A 2010 survey by the Palestinian Central Bureau of Statistics found that there were 13 public libraries in the Gaza Strip. Most libraries in Gaza are poorly equipped, according to a 2020 talk by Gaza-based poet and New Yorker contributor Mosab Abu Toha, who founded Gaza’s first English-language library in 2017.

This library, named after the late Edward Said, the Palestinian literary critic and professor at Columbia University, began crowdsourcing many of its volumes. Some came from his namesake’s private collection, donated by his widow Mariam Said, and some funding was provided by Pulitzer Prize-winning writer Viet Thanh Nguyen.

There is no information available about the current condition of the Edward Said Library.

Abu Toha said he first had the idea for the library in 2014 after entering the ruins of the Islamic University of Gaza, which had been hit in an earlier round of Israeli attacks.

He pointed out that Gazans face an uphill battle in importing books into the enclave, as supplies cannot go directly to Gaza – which is blockaded by Israel and Egypt – and are instead delivered to the West Bank. In his 2020 talk, Abu Toha described the situation as if he were “asking the head of an American library to travel through Mexico to pick up a package in Guatemala.”

As news of the damage to the libraries broke this week, stunned and saddened residents took to social media to mourn the loss. A user on

Another simply said: “Do you know what the Mongols did when they invaded Baghdad?” in reference to the 13th century sacking of one of the Islamic world’s most important literary centers.

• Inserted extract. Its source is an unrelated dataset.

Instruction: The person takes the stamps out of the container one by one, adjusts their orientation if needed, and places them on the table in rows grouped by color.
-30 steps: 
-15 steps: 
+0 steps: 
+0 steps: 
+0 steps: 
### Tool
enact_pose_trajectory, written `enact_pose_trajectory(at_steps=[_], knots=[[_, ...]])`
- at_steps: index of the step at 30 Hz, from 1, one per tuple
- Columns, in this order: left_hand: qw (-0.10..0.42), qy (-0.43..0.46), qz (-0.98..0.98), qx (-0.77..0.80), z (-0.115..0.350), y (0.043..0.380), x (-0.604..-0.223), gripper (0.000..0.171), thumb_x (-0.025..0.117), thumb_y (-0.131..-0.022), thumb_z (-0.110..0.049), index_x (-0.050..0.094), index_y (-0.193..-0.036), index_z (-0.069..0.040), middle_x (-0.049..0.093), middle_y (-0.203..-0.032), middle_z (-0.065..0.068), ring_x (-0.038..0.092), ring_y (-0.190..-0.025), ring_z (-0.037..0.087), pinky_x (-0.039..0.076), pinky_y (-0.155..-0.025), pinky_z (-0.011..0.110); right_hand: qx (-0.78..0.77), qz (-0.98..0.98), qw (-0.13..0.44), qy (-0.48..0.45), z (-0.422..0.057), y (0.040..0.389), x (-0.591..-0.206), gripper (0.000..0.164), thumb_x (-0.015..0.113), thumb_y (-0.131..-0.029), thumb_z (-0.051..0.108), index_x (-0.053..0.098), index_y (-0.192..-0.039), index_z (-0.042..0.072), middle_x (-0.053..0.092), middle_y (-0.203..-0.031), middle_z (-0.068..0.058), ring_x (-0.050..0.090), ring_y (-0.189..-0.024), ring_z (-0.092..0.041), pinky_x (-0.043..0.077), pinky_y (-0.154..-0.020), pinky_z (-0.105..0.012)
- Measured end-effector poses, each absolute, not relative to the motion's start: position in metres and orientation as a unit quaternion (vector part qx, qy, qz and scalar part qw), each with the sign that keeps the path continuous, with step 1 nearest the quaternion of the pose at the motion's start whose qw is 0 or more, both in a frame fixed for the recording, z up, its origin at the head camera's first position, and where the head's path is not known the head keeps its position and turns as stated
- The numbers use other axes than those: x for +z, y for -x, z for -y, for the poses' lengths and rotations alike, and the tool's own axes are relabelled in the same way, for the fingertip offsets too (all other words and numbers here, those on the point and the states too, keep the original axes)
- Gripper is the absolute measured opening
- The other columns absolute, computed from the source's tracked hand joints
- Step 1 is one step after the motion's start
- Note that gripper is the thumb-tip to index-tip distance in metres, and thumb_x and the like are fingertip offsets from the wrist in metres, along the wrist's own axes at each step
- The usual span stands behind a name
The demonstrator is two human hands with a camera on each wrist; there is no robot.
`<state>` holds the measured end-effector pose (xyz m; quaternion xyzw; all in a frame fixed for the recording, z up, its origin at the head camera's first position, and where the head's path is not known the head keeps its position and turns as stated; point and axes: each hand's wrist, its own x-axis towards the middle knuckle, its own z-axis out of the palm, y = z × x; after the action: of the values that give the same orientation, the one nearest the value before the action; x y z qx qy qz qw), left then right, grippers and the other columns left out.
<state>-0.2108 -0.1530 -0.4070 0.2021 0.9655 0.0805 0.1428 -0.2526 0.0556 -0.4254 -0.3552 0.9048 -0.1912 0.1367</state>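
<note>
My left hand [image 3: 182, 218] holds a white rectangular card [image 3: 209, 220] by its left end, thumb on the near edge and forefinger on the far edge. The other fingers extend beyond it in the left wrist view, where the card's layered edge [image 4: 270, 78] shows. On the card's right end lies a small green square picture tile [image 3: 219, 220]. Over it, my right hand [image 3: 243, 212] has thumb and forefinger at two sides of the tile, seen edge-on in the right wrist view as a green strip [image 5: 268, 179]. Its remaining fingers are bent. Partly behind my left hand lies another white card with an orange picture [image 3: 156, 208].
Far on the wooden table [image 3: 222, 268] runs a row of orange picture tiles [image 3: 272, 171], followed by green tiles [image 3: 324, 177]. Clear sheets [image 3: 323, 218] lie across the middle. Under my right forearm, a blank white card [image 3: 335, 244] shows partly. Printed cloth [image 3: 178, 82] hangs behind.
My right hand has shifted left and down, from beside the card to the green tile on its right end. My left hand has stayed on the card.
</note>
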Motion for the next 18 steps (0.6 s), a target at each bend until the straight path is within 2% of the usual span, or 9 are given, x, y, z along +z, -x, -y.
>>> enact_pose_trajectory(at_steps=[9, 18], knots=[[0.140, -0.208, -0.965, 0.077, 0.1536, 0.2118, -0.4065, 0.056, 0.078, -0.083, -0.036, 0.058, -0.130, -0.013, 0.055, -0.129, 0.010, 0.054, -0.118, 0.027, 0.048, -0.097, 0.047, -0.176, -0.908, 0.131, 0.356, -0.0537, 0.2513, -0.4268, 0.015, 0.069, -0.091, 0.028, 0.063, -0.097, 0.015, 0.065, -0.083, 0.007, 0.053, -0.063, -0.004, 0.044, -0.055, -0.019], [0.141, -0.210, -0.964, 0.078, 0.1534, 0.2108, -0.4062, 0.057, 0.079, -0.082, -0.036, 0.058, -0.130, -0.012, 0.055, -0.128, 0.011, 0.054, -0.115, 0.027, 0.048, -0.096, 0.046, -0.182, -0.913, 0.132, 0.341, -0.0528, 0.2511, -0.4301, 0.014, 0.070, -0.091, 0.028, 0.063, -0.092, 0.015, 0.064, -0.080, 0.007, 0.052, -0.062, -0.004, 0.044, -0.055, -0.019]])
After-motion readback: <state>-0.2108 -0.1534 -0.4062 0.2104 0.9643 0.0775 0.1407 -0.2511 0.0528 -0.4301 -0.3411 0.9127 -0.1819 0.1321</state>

The Gaza City municipality called on UNESCO to protect cultural institutions in the Gaza Strip, noting that such sites are “protected by international humanitarian law.”

UNESCO said it was “deeply concerned about the negative impact that the fighting could have on the cultural heritage in Palestine and Israel, adding to UNESCO’s concerns about the ongoing battles over the state of preservation of sites in Gaza due to the lack of local information.” population adds public policy on heritage and culture,” it said in a statement to The Post.

It added that it called on all sides to respect international law, noting that “cultural sites are civilian infrastructure that cannot be attacked and cannot be used as military sites.”

The library would be “missed by female students who used it as a safe space,” Alijla said. The books could be replaced, “but we also lost a meeting place,” he said.

“The memories can’t be brought back.”